The cameras are able to capture activity across the city. The resolution may seem high, but the area covered by the cameras still makes individuals nearly unidentifiable. What it does do is provide a wide-angle look at the movements of these humans reduced to pixels by current tech limitations. Rather than just provide a closer inspection of certain areas, the scope of what's captured allows law enforcement to rewind their way through people's lives, seeing where certain pixels go and what pixels they interact with… and where those pixels go. The ability to trace movements backward can provide law enforcement with details on where criminal activities originate and where possible co-conspirators might be located. It also helps officers track down suspects who have fled from crime scenes.

While it's certain to provide some investigative use, it also gives the Baltimore PD an unprecedented overview of entire neighborhoods for it to peruse in hopes of discovering something that justifies its deployment. It expended zero manhours informing the public, however, before putting it to use. The BPD is already facing heat due to the unconstitutional deployments (multiple thousands of them) of its Stingray devices. Now it has another bit of questionable war tech in use and it's still refusing to discuss it.

Where the city stands in this approval process -- if there even was one -- remains a mystery. City officials aren't discussing the surveillance tech either. If there was any oversight of the high-tech donation, no records have surfaced.

The only party that seems comfortable talking about the surveillance tech is the person behind Persistent Surveillance Systems, Ross McNutt.

McNutt often says that when he stares into the computer monitors, the dots moving along the sidewalks and streets are mere pixels to him. Nothing more. If anyone else wants to project identifying features onto them—sex, race, whatever—that’s their doing, not his. Even as the technology advances and the camera lenses continue to get more powerful, he says, his company will choose to widen its viewing area beyond the current 30 square miles rather than sharpen the image resolution. He’s exasperated when his system is criticized not for what it does, but for its potential.

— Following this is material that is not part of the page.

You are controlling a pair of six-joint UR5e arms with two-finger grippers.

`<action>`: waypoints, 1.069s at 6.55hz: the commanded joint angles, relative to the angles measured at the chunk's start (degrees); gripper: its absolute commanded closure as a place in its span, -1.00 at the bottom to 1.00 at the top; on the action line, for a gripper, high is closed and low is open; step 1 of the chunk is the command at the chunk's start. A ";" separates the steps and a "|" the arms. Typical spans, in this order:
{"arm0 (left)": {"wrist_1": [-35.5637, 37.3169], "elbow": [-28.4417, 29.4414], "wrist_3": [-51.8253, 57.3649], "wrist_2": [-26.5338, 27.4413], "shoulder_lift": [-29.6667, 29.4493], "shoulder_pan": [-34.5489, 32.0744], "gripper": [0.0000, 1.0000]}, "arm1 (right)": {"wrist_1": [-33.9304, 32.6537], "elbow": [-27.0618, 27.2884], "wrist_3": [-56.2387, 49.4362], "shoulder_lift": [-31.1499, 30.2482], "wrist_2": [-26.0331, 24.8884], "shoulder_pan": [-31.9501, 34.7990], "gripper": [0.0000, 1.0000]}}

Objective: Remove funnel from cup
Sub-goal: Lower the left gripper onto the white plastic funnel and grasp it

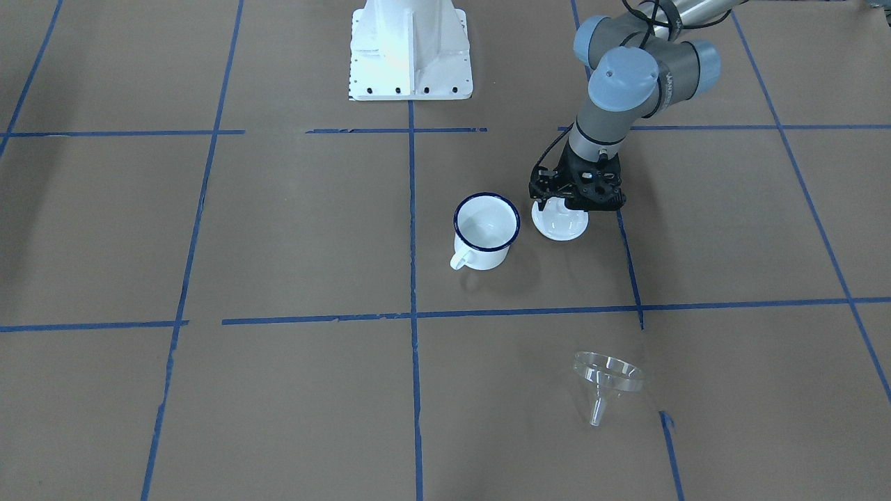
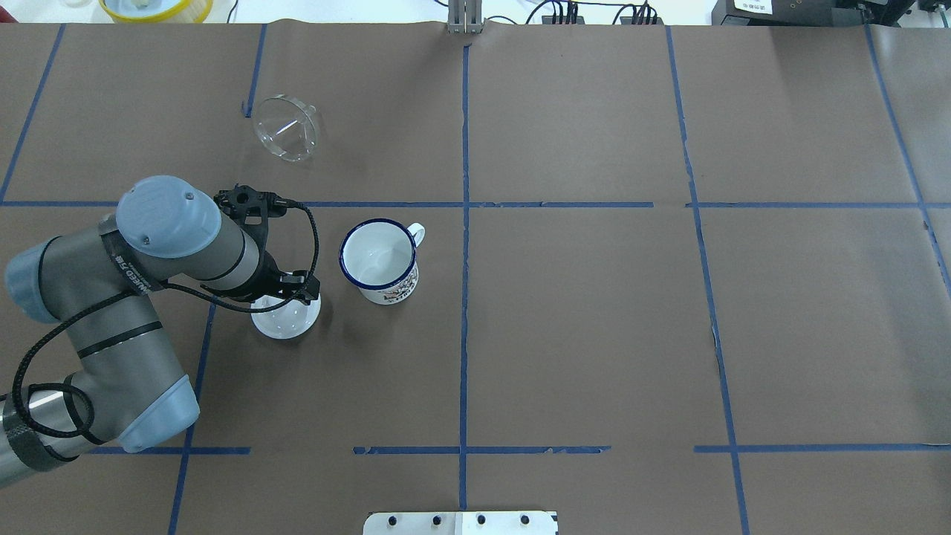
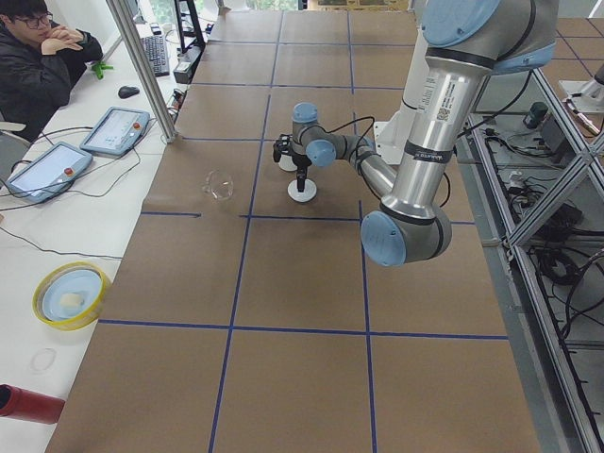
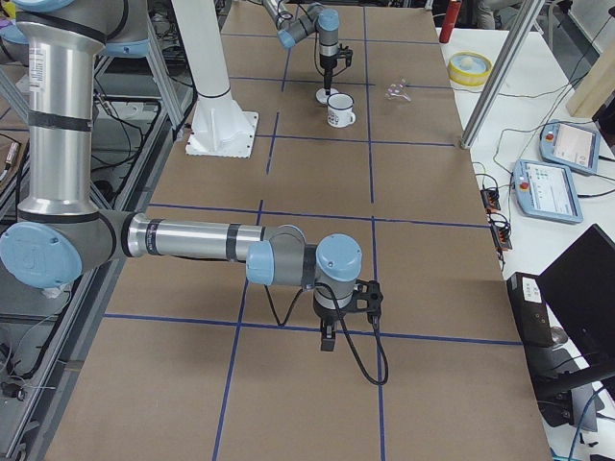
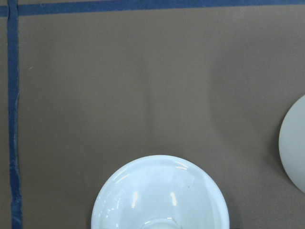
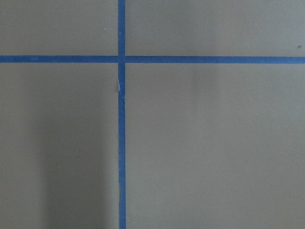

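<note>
The clear funnel (image 1: 607,379) lies on its side on the brown table, apart from the cup; it also shows in the overhead view (image 2: 286,128). The white cup (image 1: 486,229) with its dark blue rim stands upright and empty (image 2: 379,260). My left gripper (image 1: 572,203) hangs straight over a white round lid (image 1: 560,226) beside the cup. Its fingers are hidden, so I cannot tell if it is open or shut. The left wrist view shows the lid (image 5: 159,195) just below. My right gripper (image 4: 327,338) hangs over bare table far from these; I cannot tell its state.
The robot's white base (image 1: 411,49) stands at the table's back middle. A yellow bowl (image 2: 156,7) sits beyond the far edge. An operator (image 3: 42,57) and tablets (image 3: 113,130) are at a side desk. Blue tape lines cross the table.
</note>
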 commanded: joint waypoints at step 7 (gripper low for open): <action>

The potential is the problem. Surveillance systems like these are prone to both feature creep and mission creep. If they're already being deployed secretly, the chances for abuse move from merely "probable" to "almost inevitable." McNutt may be extremely open about his tech and its capabilities, every law enforcement agency that has made use of it has been the polar opposite. And when private donors skirt procurement processes and other red tape by purchasing surveillance tech for law enforcement agencies, a certain amount of accountability disappears.

If an agency feels it's counterproductive to gauge public sentiment before deploying more surveillance tech, the least it can do is keep them informed about upcoming changes. But the Baltimore PD did none of that. It simply took its expensive surveillance gift and put it to work.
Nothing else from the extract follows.